If your focus is on the long haul, such as planning for retirement, you’ll seek out stocks capable of maintaining their value and steadily performing over time. Stability, revenue generation, and modest appreciation are key factors. This is precisely where lesser-known financial sector stocks tend to excel. Currently, one particular stock warrants a more detailed examination.
Power Corporation of Canada
(
TSX:POW
).
The Power stock has recently experienced an upward trend, increasing by almost 28% over the past year and currently trading at approximately $50 per share. Despite this rise, it remains relatively undervalued considering its underlying fundamentals.

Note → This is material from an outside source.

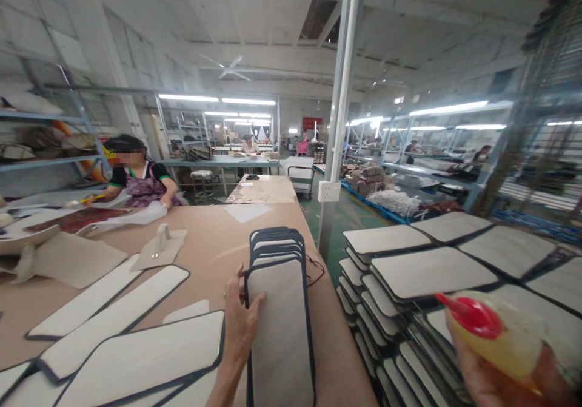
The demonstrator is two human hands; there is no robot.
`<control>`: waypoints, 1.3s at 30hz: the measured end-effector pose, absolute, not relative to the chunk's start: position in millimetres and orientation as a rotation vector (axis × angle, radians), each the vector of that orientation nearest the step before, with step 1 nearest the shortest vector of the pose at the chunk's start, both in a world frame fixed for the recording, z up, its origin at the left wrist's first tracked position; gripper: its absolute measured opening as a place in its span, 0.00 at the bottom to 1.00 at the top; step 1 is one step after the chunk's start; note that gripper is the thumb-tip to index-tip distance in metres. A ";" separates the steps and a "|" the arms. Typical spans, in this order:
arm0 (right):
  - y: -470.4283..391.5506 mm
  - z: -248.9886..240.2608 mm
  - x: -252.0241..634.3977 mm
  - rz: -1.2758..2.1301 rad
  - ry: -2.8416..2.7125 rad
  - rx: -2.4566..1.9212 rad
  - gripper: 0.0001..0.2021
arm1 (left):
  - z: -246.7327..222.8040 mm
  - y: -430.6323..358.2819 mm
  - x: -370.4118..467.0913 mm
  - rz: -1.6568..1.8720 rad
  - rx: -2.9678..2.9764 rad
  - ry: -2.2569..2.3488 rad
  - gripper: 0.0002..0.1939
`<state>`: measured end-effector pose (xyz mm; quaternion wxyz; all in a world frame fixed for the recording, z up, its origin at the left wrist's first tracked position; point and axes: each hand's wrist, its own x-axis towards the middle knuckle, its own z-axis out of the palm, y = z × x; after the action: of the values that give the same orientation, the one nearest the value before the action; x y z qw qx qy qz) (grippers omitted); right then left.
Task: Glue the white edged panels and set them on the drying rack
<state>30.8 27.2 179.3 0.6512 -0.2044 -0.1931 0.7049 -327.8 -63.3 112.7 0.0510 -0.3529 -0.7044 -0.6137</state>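
My left hand (240, 313) is at the left edge of a stack of pale panels with dark blue edging. Its thumb rests over the face of the top panel (280, 328) and its fingers are at the side, gripping the edge. At the lower right, my right hand (484, 367) is wrapped around a squeeze bottle (513, 337) with a red nozzle cap and yellowish contents. The bottle is tilted, its tip pointing left, and part of it is blurred. More edged panels (150, 355) lie overlapping on the table, left of my left hand.
Tall stacks of similar panels (431, 273) stand to the right of the brown table (204, 237). A metal post (339, 122) with a socket box rises beyond the table's right edge. At the left, a co-worker (140, 179) handles white sheet material. A handled piece (161, 243) lies nearby.
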 end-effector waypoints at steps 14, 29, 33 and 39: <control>19.5 278.7 -24.4 1.542 -0.649 -0.317 0.16 | 154.8 -115.7 -245.1 -2.133 -1.199 -2.436 0.22; 20.5 311.9 44.9 1.537 -1.333 -0.319 0.28 | 313.1 -120.5 -192.4 -0.637 -3.103 -2.055 0.10; 16.7 311.9 46.7 1.572 -1.385 -0.297 0.26 | 329.0 -120.1 -184.8 -0.461 -3.191 -2.055 0.09; 12.1 315.6 44.0 1.623 -1.418 -0.274 0.27 | 336.8 -121.3 -183.3 -0.383 -3.272 -1.956 0.12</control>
<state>44.0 12.1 315.6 0.4657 -0.1118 -0.5777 0.6610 -183.3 -121.3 336.8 -0.3381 -0.8037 -0.4805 -0.0941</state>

With a market capitalization of roughly $31.86 billion and a forward P/E ratio of 12.5, such pricing isn’t typical for firms of this size and stability.
Essentially, Power acts as a holding firm. It has significant stakes in various corporations, with particular emphasis on
Great-West Lifeco
and
IGM Financial
These enterprises specialize in insurance, wealth management, and investment services—essentials for Canadians during both prosperous periods and challenging times. Therefore, even though Power Corporation itself may not be widely recognized, the corporations it oversees are indeed well-known entities.
Let’s discuss earnings. For the first quarter of 2025, they announced net earnings from ongoing activities totaling $689 million, equivalent to $1.07 per share. This represents a slight decline from $758 million or $1.17 per share in the previous year. However, when adjustments are factored in, the situation looks better: adjusted earnings amounted to $787 million, equating to $1.22 per share, which is higher than the $710 million or $1.09 per share recorded in the same period for 2024. Therefore, the fundamental aspects of their business remain robust.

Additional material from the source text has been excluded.